What you have to do: Below are records; please set down exactly the lines from the first through the one containing "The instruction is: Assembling".

Record extracts:
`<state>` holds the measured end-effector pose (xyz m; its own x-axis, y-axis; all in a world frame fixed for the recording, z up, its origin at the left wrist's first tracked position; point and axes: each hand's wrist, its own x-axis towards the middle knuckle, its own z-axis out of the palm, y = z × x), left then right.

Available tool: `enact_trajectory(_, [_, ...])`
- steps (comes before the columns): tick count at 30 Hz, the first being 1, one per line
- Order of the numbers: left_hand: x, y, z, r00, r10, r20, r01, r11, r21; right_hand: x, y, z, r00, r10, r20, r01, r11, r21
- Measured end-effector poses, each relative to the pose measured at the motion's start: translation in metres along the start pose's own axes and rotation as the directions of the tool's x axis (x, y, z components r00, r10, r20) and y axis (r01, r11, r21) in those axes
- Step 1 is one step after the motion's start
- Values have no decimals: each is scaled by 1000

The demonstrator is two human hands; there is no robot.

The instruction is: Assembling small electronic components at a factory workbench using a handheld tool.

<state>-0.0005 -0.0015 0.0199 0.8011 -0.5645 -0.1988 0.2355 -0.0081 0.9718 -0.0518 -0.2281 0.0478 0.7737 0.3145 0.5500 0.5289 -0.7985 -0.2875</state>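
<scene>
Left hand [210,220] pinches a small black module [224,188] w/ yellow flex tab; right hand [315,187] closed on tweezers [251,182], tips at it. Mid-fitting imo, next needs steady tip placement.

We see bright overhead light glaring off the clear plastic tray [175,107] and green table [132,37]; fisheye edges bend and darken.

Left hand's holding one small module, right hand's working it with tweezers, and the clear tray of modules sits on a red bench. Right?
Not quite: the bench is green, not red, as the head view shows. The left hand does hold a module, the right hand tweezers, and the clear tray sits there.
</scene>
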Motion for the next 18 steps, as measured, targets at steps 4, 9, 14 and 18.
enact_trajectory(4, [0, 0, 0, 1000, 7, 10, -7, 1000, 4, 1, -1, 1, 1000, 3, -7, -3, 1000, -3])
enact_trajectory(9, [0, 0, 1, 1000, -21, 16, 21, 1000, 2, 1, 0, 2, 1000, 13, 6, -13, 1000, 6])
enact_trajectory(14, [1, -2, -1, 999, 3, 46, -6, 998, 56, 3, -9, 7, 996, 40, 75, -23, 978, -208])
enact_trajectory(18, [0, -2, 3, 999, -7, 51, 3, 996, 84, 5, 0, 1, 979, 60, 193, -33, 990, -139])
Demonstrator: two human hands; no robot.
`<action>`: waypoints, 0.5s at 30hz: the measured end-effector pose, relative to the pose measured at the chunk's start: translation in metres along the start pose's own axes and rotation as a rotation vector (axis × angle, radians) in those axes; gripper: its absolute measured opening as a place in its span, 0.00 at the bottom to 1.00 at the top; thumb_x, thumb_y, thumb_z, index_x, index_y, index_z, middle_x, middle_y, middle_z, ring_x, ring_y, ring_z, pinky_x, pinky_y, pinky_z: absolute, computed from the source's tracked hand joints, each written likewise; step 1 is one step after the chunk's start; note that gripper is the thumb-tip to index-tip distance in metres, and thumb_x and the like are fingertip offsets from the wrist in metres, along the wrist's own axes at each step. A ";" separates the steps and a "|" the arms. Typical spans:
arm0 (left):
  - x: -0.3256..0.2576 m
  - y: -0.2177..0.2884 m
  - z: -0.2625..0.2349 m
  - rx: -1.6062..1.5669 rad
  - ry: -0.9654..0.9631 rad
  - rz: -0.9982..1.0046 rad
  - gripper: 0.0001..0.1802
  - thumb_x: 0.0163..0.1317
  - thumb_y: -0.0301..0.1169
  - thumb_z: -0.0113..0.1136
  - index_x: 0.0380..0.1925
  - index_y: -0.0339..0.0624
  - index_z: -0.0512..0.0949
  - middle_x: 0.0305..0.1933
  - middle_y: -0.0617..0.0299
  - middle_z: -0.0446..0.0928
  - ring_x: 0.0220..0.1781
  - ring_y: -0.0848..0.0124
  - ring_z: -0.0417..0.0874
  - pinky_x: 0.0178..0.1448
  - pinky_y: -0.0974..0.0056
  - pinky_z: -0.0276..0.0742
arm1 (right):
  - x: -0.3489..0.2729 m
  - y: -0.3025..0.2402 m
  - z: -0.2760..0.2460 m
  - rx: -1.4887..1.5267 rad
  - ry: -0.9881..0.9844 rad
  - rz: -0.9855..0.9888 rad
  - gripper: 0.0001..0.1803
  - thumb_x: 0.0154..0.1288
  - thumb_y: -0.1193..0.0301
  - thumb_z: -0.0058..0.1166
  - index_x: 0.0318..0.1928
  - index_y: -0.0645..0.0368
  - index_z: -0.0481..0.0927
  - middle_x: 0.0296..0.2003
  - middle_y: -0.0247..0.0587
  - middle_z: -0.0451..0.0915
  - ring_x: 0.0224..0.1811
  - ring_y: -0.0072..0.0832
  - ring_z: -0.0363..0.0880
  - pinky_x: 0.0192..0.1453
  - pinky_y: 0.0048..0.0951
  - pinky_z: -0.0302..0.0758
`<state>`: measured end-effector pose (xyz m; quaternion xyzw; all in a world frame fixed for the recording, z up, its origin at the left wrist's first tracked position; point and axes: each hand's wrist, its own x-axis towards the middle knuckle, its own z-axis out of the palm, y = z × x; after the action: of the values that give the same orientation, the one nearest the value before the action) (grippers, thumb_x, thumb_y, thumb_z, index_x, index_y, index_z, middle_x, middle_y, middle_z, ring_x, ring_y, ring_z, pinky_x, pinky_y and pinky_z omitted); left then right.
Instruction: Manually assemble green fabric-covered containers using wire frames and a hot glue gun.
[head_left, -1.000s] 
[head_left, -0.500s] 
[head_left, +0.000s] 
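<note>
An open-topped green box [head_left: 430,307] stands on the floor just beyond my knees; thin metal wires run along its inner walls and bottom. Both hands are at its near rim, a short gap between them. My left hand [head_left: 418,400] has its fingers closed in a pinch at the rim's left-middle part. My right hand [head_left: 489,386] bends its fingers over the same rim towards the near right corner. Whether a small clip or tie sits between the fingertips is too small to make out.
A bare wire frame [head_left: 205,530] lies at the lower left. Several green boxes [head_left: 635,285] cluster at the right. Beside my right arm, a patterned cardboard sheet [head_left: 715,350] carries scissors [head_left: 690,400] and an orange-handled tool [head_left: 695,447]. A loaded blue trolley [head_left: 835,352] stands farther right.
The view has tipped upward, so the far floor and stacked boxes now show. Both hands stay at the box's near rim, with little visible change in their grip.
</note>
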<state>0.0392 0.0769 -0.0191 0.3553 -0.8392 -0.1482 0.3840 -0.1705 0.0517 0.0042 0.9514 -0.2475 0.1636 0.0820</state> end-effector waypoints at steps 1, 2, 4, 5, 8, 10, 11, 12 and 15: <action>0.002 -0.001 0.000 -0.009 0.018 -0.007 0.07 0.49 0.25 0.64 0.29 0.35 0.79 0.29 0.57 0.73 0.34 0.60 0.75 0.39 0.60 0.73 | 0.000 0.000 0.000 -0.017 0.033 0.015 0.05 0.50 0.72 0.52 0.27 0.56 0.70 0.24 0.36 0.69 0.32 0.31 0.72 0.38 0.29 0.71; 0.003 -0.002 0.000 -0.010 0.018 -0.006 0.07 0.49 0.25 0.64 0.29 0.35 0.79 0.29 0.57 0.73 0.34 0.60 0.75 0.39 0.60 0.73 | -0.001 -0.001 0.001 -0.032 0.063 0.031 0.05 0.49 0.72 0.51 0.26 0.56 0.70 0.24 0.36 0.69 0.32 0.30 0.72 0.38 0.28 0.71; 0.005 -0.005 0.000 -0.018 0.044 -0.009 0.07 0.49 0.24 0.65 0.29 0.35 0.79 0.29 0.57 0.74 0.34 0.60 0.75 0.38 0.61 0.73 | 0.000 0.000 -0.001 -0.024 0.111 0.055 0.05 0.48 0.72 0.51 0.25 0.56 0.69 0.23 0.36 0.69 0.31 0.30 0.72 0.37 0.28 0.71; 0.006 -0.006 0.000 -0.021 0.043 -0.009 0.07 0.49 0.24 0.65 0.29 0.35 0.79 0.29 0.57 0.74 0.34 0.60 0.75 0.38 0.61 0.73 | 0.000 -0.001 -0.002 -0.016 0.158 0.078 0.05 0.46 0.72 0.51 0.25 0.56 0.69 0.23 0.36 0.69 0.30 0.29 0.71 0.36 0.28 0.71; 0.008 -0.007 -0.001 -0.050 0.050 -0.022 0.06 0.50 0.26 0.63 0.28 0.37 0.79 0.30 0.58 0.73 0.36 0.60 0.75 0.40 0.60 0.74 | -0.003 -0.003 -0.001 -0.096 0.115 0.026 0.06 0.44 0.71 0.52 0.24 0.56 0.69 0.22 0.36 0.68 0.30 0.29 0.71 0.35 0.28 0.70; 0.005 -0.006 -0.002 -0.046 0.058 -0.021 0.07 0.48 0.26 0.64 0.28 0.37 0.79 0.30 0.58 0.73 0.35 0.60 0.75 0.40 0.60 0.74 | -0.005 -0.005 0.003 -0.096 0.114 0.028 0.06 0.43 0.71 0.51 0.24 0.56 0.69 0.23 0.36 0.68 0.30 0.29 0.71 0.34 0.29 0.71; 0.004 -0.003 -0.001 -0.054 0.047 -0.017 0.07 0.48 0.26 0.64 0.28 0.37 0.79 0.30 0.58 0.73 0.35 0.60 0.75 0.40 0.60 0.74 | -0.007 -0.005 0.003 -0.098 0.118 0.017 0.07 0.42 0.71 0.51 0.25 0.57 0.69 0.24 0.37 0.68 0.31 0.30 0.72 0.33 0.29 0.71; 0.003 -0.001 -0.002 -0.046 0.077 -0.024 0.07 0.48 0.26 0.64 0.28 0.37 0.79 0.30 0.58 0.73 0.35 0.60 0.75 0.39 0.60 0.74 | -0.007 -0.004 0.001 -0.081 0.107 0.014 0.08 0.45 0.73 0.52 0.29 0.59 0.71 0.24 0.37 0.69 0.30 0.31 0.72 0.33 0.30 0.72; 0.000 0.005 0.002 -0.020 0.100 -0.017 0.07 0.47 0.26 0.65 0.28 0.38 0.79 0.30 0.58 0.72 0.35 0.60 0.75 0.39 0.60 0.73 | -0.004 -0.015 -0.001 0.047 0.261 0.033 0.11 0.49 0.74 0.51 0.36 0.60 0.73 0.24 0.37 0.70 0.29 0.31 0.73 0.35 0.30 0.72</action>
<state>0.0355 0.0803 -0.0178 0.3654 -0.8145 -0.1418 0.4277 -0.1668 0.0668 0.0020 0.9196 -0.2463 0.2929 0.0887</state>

Finished task:
`<state>` holds the measured end-effector pose (xyz m; its own x-axis, y-axis; all in a world frame fixed for the recording, z up, its origin at the left wrist's first tracked position; point and axes: each hand's wrist, its own x-axis towards the middle knuckle, its own z-axis out of the palm, y = z × x), left then right.

Available tool: `enact_trajectory(_, [_, ...])`
- steps (comes before the columns): tick count at 30 Hz, the first being 1, one per line
- Order of the numbers: left_hand: x, y, z, r00, r10, r20, r01, r11, r21; right_hand: x, y, z, r00, r10, r20, r01, r11, r21
- Measured end-effector poses, each relative to the pose measured at the motion's start: translation in metres along the start pose's own axes and rotation as the directions of the tool's x axis (x, y, z components r00, r10, r20) and y axis (r01, r11, r21) in those axes
- Step 1 is one step after the motion's start
- Values have no decimals: each is scaled by 1000

The demonstrator is two human hands; there is no robot.

The instruction is: Assembling small electronic components at a factory workbench using a handheld tool.

With the output given, the exercise is complete.